Published online by Cambridge University Press: 19 March 2010
“De Grey: A Romance” (1868)
“God be with you!;” and the old man crossed himself. Involuntarily, Margaret did the same.
The term ménage may include a family, a household, a tightly knit neighborhood or comparable community such as a parish, or even certain combinations of these, for example, the extended family situations of Guy Domville or the unusually interchanging households of Portland Place and Eaton Square in The Golden Bowl. In both those works, and in “De Grey: A Romance” as well, Roman Catholic ménage serves the aesthetic purpose of defining and delimiting a literary space, within which the unities of action and setting may swell to their limits and not beyond.

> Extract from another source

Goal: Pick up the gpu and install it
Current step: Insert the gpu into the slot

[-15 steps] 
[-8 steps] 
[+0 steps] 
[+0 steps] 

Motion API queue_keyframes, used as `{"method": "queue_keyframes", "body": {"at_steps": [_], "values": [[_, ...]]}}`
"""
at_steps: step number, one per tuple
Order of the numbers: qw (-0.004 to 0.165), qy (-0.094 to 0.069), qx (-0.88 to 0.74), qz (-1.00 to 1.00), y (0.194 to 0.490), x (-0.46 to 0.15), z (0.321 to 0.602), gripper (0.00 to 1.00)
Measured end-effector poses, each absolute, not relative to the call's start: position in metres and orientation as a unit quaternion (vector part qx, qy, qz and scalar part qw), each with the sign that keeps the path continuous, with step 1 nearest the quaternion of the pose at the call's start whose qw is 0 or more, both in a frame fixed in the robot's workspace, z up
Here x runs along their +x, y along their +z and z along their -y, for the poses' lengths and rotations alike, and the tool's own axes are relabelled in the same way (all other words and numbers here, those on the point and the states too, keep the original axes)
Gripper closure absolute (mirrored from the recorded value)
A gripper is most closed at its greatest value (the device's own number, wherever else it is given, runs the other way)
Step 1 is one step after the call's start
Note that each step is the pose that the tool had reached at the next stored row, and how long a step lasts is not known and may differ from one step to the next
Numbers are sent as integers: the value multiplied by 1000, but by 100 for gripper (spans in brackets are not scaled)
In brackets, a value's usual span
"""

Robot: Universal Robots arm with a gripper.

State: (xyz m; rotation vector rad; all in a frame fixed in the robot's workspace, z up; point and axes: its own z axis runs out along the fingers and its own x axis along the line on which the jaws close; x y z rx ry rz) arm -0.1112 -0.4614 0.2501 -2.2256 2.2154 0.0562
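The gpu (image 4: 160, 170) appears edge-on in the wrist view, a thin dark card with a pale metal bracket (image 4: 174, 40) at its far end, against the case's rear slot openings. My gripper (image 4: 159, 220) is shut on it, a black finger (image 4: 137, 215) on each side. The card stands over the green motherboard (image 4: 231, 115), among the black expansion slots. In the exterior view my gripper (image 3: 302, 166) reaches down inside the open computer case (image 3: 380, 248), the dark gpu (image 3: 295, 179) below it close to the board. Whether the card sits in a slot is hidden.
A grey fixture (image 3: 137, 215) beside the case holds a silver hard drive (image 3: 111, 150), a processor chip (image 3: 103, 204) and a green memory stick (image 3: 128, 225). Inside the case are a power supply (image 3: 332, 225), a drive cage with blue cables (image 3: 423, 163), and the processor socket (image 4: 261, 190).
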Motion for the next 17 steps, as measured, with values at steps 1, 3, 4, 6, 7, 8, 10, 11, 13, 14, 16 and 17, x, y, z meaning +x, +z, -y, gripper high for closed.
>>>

In all three works there is also stated or implied a religious, cultural, and sociological comment along somewhat the same lines: Roman Catholics in the United States and in England, in basically Protestant countries, are either through their own fault or the fault of others or both (or even nobody's fault) unusually and inordinately bound up with one another as consequence and subsequent cause of their alienation from the rest of the world. From time to time there will be in the text a faint trace of anti-Catholic assumption, such as Mrs. De Grey's neighbor ladies' thinking her odd because of “the circumstance that she was a Catholic, and kept a priest in her house.” The neighbor ladies are wrong and right, by turns, and still it is notable how little anti-Catholic prejudice emanating from the circumambient community is directly represented in James' narratives, or his one drama, of American and English Catholicity. Meanwhile, as I said, the chief merit of the term ménage lies in its flexibility.